Nope. I don't think they're legal on our WMAs, and don't own one, anyway. They typically don't have high end cameras. For instance, my little Sony RX100MV has Sony's latest sensor. The DJI Phantom 4 Pro is two generations behind, and has only a wide angle lens.

Oh, and thanks to this site for upgrading it's posting capabilities. I used to post my stuff preferentially on another forum because it's hosting was better, but got kicked off there by a southern ******* chickensh*t moderator who couldn't handle the truth. Now that this site works so well, no worries.


----------



## JerryH (Jun 17, 2014)

Lol


----------



## paddler (Jul 17, 2009)

JerryH said:


> Lol


Knew you'd appreciate that, Jer.:grin:


----------



## Steve G (Nov 29, 2016)

All the pics are fantastic, but I do favor #2 with the four bulls crowding the hen. Would it be okay with you if I saved it as my computer wallpaper?


----------



## paddler (Jul 17, 2009)

Steve G said:


> All the pics are fantastic, but I do favor #2 with the four bulls crowding the hen.
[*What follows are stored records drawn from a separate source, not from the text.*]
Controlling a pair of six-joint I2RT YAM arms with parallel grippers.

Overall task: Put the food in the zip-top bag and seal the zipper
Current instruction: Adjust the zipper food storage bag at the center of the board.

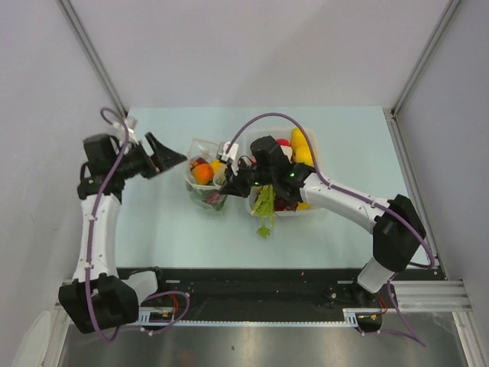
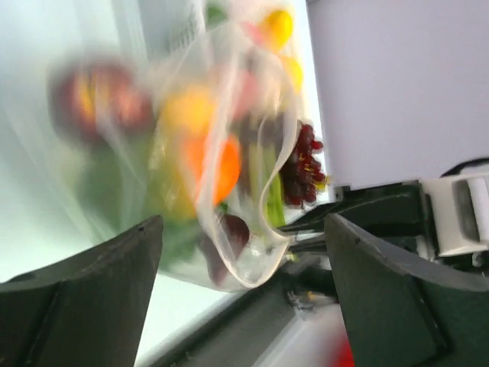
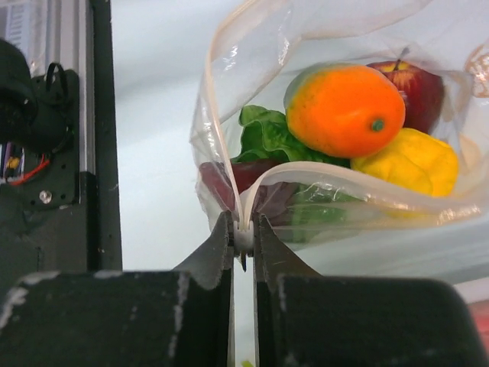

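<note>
The right arm's black fingers (image 3: pixel 218 256) pinch narrowly on one end of the thin clear press-seal zipper (image 3: pixel 328 170), whose parted length runs away ahead of them. The clear dotted plastic zip-top bag (image 3: pixel 321 206) holds an orange toy fruit (image 3: pixel 344 111) and green lettuce (image 3: pixel 267 134). The left arm's fingers (image 2: pixel 84 283) gape wide, with the bag just ahead of them and not gripped.

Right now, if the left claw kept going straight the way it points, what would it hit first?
Probably the zip-top bag: the open left gripper points at its clear side, with nothing visible between them, though depth is hard to judge.
</note>
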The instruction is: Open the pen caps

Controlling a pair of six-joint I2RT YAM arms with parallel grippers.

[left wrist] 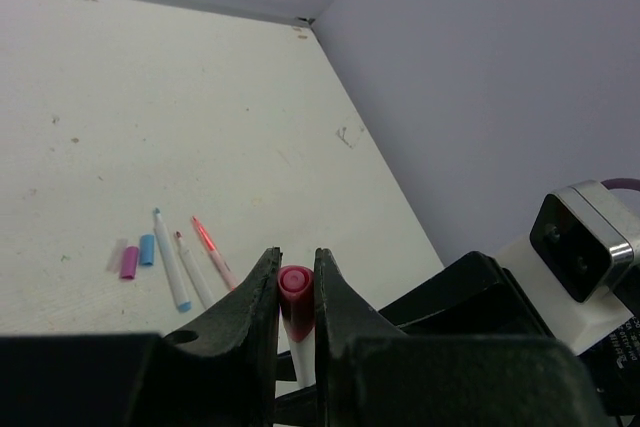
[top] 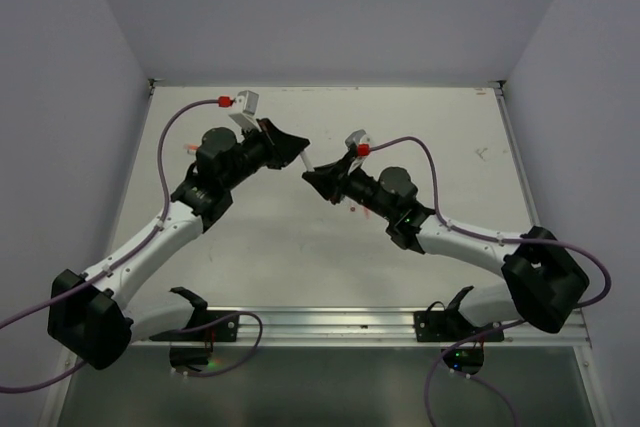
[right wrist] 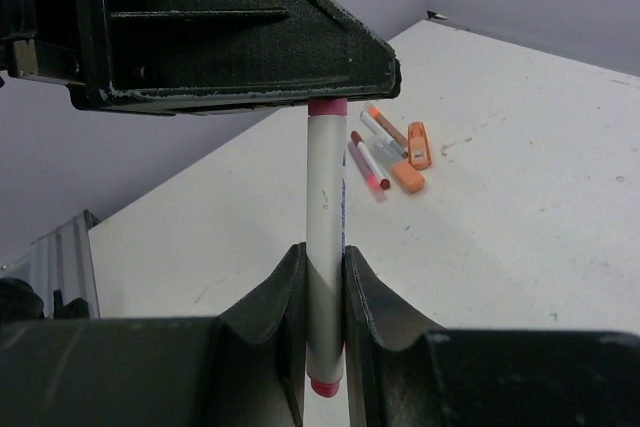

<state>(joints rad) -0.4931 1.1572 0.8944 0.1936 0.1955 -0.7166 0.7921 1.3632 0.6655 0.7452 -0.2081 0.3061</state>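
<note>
Between the two grippers, above the middle of the desk (top: pixel 300 257), a pale pen (right wrist: pixel 325 177) was held near both ends. The left gripper (left wrist: pixel 296 269) was pinching the pink cap (left wrist: pixel 295 285) at one end of that pen. Its two dark fingers (left wrist: pixel 255 297) pressed the cap from either side, and a short piece of barrel showed just behind the cap in the left wrist view. The right gripper (right wrist: pixel 324 252) was clamped on the barrel further along, its fingers (right wrist: pixel 280 297) tight against the pale tube. A pink end plug (right wrist: pixel 323 384) stuck out past them on the near side. The cap sat flush on the barrel, not yet pulled off, with no gap visible between the two. Beyond the left gripper and a little to its left, a purple cap (left wrist: pixel 129 262) and a blue cap (left wrist: pixel 147 249) lay side by side on the desk, nearly touching. Just to the right of those caps lay three thin uncapped pens, roughly parallel and close together: a blue-ended pen (left wrist: pixel 172 262), a plain pale pen (left wrist: pixel 195 277) and a red-topped pen (left wrist: pixel 210 247). Beyond the right gripper and to its right, a dark-red-tipped pen (right wrist: pixel 368 167) and another thin pen (right wrist: pixel 385 137) lay close together on the desk. Two short orange pieces (right wrist: pixel 408 177) lay just beside them, and I could not tell whether these were markers or caps.
</note>
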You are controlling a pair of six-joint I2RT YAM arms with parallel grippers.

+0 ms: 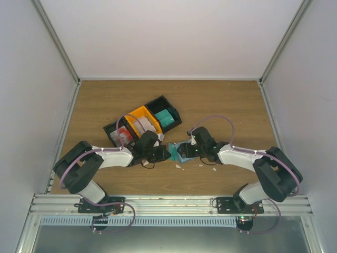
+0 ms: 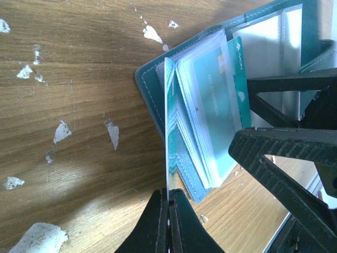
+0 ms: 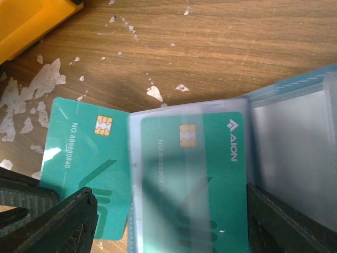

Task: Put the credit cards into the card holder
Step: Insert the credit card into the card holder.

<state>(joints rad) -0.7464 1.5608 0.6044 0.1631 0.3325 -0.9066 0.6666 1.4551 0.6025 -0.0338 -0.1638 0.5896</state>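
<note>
The blue-teal card holder (image 1: 179,152) lies open on the wood between both arms, its clear sleeves fanned up (image 2: 202,132). My left gripper (image 2: 169,194) is shut on a teal chip credit card (image 2: 167,132), seen edge-on and standing against the holder's left cover. The right wrist view shows that card (image 3: 79,153) flat-on, beside the sleeves. A second teal card (image 3: 210,174) sits inside a clear sleeve. My right gripper (image 3: 171,211) is open, one finger on each side of the sleeve stack, and grips nothing.
A row of small bins stands behind the left gripper: a yellow one (image 1: 143,118), a black one with a bright teal stack (image 1: 166,118) and a black one with red items (image 1: 124,134). Tiny white scraps (image 2: 62,132) litter the wood. Walls enclose the table.
</note>
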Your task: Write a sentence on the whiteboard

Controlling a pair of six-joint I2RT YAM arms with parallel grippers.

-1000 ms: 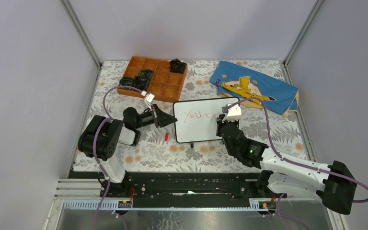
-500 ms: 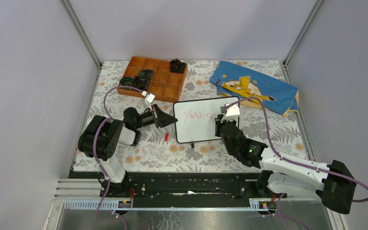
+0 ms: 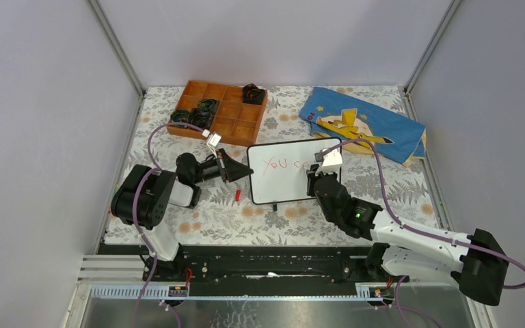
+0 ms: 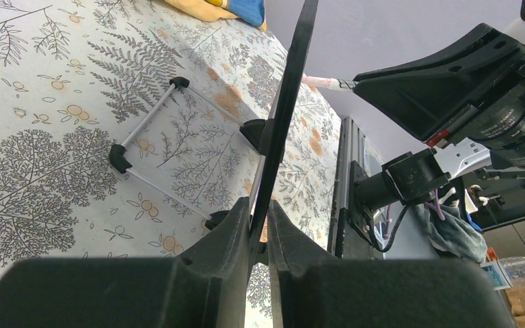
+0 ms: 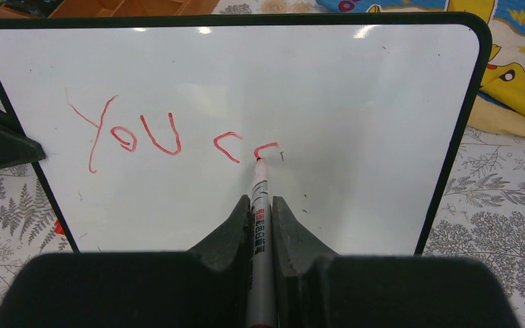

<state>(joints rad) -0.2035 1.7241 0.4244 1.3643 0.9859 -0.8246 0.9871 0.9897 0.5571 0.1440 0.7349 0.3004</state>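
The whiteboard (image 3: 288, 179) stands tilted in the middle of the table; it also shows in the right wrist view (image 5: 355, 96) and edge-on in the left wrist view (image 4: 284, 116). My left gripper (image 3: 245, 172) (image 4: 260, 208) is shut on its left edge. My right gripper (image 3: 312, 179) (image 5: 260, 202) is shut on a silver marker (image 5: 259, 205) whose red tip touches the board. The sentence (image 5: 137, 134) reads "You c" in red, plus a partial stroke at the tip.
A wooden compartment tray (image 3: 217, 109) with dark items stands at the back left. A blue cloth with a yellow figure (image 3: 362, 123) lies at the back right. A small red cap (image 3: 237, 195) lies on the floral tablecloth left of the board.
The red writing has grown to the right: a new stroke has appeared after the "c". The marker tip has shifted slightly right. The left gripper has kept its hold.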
Would it be okay with you if I saved it as my computer wallpaper?


Non-commercial use is okay. I'm told by a friend that the drake with his head up is exhibiting courting behavior. I have a photo that shows courting behavior on the ice, but that's the first time I've ever seen it in the air.


----------



## JuniorPre 360 (Feb 22, 2012)

A rare look at what Paddler goes through to bring us these shots.


----------



## paddler (Jul 17, 2009)

I like the swan blind! I've been thinking about something like that. Shooting while laying on your back is very awkward.


----------



## gdog (Sep 13, 2007)

paddler said:


> Nikon D500 with Nikon 300mm f/4D, with and without the Nikon TC14E II teleconverter.


Good work! I'm really liking my D500. Haven't stretched its legs on wildlife yet, but just got back from a lacrosse tournament in CA and it worked great with 70-200 F2.8. Keeper rate is just higher with this body then my old D300. I'm itching to try the 200-500 on 500.


----------



## Steve G (Nov 29, 2016)

paddler said:


> Non-commercial use is okay.


Thank you.


----------



## paddler (Jul 17, 2009)

gdog said:


> Good work! I'm really liking my D500. Haven't stretched its legs on wildlife yet, but just got back from a lacrosse tournament in CA and it worked great with 70-200 F2.8. Keeper rate is just higher with this body then my old D300. I'm itching to try the 200-500 on 500.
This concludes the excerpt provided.